Sunday, February 4, 2007

The Art of Bad Conversation

Dialogue. It feels like the easiest thing in the world to write, doesn't it? Somebody says something, then somebody else answers. And then that person responds, and the first person responds to the response, and pretty soon you've got eight double-spaced pages and you're heading for the early bird special at Denny's with a big self-aggrandizing smile on your face.

And then, a few weeks later, you read what you wrote, and it's the boringest thing imaginable. What the hell?

Maybe you ought to go back to Denny's--not for the food, for some eavesdropping. If you listen to the way people actually talk, it doesn't work the way you think. People don't respond to each other in the expected way. Thoughts go unfinished. Someone starts arguing a point, and then abruptly gives up. Someone changes her mind, or changes the subject. Sometimes two people who appear to be talking to each other are actually holding two separate conversations with themselves, out loud.

Some of the best dialogue I've read can be found in James Welch's 1974 novel Winter In The Blood. There is a lot of talking in bars in this book, and nobody's ever quite listening to anyone else; multiple conversations are carried on at once, and when anybody says anything, it takes another line or two before anybody else notices. Here's a bit from late in the novel. The narrator has just been in a fight, and he comes home to find his grandmother's chair empty. Soon his mother and stepfather walk in the door:

     "She passed away," Teresa said, setting down the sack of groceries.
     "What did you do to your nose?" Lame Bull said.
     Teresa looked at him. "It was a merciful death."
     "Where is she now?" I said.
     "We took her to Harlem." Teresa began to put the canned goods in the cupboard.
     "Somebody busted me one," I said to Lame Bull. "How come? Why don't we bury her here, where the rest of them are?"
     "She was a fine woman," Lame Bull said.
     "Because they have to fix her up. They'll make her look nice. And Father Kittredge will want to say a few words over her."
     "But it would have been easier to bury her here," I said. "She didn't even go to church."
     "Can't you get it through your head that we are going to bury her here?" The voice was calm. "As for looking nice--it's the least we can do."
     "Standard procedure," Lame Bull said.
     "Will the priest come down to bury her?"
     Teresa turned. She had been putting the milk in the icebox. "I don't know, if he can get away."
     "Like he did when we stuck First Raise in the ground?"
     She looked away. "He's very busy. They're sending him to another parish...Idaho."
     "Look here, boy." Lame Bull pulled a bottle of wine from a paper sack.

First Raise is the narrator's father, and a whole raft of resentment and unhappiness--about his absence, and about Lame Bull's presence, and about Teresa's affiliation with the priest, whom the narrator considers a fake, is coiled up in those efficient lines.

If you keep reading another page, you get to the funniest line in the book, too.
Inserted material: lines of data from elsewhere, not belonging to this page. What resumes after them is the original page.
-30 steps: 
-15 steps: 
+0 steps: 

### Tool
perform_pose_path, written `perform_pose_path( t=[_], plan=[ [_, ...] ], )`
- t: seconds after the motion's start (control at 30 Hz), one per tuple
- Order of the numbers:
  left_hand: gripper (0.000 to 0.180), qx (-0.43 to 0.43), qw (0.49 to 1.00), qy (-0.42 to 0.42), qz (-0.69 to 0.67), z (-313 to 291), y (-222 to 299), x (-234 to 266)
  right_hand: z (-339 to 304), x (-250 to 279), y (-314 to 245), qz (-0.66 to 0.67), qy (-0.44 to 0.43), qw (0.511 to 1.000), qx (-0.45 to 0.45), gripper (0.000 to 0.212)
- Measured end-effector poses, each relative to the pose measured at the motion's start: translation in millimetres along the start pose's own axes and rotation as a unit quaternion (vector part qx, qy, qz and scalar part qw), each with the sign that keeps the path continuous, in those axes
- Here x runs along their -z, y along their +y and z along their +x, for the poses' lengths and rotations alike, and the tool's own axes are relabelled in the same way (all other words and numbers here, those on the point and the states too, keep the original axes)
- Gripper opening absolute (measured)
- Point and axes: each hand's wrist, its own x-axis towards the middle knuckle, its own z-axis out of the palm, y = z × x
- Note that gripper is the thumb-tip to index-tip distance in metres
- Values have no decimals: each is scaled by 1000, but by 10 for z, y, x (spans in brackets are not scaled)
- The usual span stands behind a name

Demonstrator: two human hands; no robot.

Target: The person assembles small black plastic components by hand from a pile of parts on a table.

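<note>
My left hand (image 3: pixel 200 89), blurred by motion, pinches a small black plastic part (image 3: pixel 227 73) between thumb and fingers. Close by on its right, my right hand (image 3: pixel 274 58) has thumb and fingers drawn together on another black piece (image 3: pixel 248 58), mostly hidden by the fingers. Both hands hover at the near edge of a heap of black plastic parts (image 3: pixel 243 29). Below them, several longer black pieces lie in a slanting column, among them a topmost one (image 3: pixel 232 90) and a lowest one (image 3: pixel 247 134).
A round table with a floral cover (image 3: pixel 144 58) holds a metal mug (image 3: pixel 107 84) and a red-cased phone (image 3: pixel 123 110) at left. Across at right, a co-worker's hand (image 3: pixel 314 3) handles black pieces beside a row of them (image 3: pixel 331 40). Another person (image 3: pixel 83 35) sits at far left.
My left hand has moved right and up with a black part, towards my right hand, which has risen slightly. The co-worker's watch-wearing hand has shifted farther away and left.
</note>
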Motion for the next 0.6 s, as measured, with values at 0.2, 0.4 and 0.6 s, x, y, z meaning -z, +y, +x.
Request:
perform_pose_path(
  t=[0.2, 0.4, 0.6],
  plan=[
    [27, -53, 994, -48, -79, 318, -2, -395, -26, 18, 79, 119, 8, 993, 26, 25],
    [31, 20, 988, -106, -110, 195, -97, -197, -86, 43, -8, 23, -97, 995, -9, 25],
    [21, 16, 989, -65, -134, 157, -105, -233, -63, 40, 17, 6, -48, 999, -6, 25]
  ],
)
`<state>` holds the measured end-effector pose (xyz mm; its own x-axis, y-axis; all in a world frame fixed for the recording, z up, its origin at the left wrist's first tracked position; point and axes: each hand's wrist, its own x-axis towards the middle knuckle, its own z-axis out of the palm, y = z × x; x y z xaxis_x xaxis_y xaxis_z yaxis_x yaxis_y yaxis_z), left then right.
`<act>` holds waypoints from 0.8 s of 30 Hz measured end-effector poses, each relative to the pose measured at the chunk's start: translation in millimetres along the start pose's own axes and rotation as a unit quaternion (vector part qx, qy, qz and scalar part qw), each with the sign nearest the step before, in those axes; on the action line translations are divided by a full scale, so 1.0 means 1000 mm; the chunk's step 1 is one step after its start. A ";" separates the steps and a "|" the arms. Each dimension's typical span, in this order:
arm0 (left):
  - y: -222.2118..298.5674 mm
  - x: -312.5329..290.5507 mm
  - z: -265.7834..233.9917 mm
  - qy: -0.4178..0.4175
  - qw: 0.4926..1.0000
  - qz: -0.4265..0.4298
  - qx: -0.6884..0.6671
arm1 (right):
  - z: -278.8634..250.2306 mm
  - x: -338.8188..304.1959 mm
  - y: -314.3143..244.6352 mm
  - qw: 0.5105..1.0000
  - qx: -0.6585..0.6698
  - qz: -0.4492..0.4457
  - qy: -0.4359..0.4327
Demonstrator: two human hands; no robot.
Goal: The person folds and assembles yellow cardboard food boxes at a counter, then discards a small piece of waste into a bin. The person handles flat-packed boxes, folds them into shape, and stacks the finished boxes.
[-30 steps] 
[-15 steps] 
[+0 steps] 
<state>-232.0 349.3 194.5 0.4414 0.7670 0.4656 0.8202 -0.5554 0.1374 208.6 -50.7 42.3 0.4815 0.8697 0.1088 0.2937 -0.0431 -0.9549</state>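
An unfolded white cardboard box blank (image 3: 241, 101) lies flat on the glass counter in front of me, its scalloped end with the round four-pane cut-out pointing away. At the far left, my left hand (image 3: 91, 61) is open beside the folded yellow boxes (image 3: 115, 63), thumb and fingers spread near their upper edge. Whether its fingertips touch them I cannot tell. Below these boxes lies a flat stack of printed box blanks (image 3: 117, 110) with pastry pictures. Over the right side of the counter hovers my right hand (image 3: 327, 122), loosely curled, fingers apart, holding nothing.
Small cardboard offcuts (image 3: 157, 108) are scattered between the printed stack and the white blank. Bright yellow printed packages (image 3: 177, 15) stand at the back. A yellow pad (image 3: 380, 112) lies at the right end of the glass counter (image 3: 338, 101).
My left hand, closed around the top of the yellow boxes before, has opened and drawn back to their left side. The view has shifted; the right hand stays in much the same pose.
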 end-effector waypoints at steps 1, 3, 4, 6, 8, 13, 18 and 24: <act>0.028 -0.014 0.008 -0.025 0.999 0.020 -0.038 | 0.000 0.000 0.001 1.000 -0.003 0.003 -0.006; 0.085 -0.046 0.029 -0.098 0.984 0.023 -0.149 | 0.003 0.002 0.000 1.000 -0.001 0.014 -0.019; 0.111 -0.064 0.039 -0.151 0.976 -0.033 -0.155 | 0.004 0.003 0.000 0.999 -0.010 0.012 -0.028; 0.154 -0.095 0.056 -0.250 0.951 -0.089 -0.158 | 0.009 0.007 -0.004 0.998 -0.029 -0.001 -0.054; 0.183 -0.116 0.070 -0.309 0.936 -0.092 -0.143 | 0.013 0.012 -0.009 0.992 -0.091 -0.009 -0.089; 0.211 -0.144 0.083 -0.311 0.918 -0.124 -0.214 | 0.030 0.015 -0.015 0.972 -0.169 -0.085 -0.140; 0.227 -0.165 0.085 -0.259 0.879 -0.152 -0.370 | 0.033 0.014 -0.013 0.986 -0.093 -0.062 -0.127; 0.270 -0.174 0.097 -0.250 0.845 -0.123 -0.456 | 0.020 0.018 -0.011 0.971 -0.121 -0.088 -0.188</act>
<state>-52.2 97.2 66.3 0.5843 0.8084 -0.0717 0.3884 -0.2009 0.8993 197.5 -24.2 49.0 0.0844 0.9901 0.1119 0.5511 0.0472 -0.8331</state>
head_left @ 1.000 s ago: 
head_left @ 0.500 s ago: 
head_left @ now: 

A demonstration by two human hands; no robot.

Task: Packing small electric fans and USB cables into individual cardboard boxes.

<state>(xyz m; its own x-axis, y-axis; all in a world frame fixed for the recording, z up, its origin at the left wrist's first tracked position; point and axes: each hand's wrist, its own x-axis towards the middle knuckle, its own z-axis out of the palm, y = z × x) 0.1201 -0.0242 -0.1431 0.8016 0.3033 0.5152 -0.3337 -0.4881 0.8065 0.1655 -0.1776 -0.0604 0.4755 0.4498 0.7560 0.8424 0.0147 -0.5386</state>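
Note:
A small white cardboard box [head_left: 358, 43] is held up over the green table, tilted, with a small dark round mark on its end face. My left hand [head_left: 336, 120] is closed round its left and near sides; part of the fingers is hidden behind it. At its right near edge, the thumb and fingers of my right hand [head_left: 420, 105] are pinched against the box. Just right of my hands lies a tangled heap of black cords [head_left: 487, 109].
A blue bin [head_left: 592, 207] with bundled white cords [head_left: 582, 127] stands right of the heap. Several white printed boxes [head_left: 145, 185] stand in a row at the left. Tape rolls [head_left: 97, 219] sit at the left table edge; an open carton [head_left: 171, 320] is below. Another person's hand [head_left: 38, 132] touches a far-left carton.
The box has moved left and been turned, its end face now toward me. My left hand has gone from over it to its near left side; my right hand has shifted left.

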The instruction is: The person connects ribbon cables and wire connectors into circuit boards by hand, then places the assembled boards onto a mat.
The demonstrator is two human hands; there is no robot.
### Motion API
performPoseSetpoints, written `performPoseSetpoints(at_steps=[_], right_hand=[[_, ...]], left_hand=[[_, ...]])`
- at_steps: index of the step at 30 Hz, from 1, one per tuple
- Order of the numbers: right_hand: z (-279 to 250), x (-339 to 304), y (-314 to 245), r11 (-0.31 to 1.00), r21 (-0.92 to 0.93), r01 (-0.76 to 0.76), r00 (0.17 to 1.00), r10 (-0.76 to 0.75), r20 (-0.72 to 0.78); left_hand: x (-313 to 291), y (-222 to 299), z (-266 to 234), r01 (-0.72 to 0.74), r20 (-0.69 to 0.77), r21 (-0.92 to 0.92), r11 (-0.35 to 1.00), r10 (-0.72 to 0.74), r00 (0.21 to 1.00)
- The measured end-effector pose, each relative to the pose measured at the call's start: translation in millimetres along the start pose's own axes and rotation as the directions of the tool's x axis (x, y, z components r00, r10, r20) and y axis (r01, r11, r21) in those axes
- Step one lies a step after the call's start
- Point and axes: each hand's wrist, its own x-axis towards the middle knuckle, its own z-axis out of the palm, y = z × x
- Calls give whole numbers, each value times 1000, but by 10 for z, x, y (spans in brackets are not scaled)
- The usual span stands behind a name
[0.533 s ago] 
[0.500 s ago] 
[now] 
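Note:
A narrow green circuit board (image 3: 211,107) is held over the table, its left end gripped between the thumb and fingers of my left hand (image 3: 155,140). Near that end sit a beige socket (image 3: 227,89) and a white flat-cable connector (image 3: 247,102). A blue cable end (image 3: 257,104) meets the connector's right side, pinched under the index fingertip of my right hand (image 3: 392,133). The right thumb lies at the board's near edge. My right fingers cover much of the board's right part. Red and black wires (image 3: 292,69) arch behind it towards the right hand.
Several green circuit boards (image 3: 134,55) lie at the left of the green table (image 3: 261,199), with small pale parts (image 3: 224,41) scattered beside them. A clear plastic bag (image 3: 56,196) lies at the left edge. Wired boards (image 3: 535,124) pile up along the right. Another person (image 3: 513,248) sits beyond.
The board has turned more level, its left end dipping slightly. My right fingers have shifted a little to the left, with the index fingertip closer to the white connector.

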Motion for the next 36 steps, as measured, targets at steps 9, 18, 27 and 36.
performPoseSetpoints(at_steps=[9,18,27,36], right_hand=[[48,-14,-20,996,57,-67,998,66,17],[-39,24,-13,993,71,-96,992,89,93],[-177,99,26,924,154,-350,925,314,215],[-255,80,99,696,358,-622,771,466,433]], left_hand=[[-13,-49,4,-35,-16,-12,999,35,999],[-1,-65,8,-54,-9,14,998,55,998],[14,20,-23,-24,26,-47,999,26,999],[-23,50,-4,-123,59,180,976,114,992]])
Lame Bull, trying to justify his purchase of the bottle of wine, offers the following testimonial: "I saw a guy drinking this once in Great Falls."


rmellis said...

The last time I went to Denny's, every single conversation I overheard was about getting wasted.

Most dialogue -- real and written -- is boring. Dialogue should never substitute for good writing. It should need to be there.

Anonymous said...

Well...I didn't mean you should get your content at Denny's...

5 Red Pandas said...

When you get to the part about dialogue in your teaching, which writers do you use as examples?

When I get that far off look on my face while we're out to eat, or on the subway, my husband says, like he's narrating a wild life documentary- "There she is, gathering material." I'm glad I look so transparent. It's amazing I haven't been punched in the face yet on the subway.

But yes, most people's convos are mundane. Still, when you strike gold, it can be very rewarding.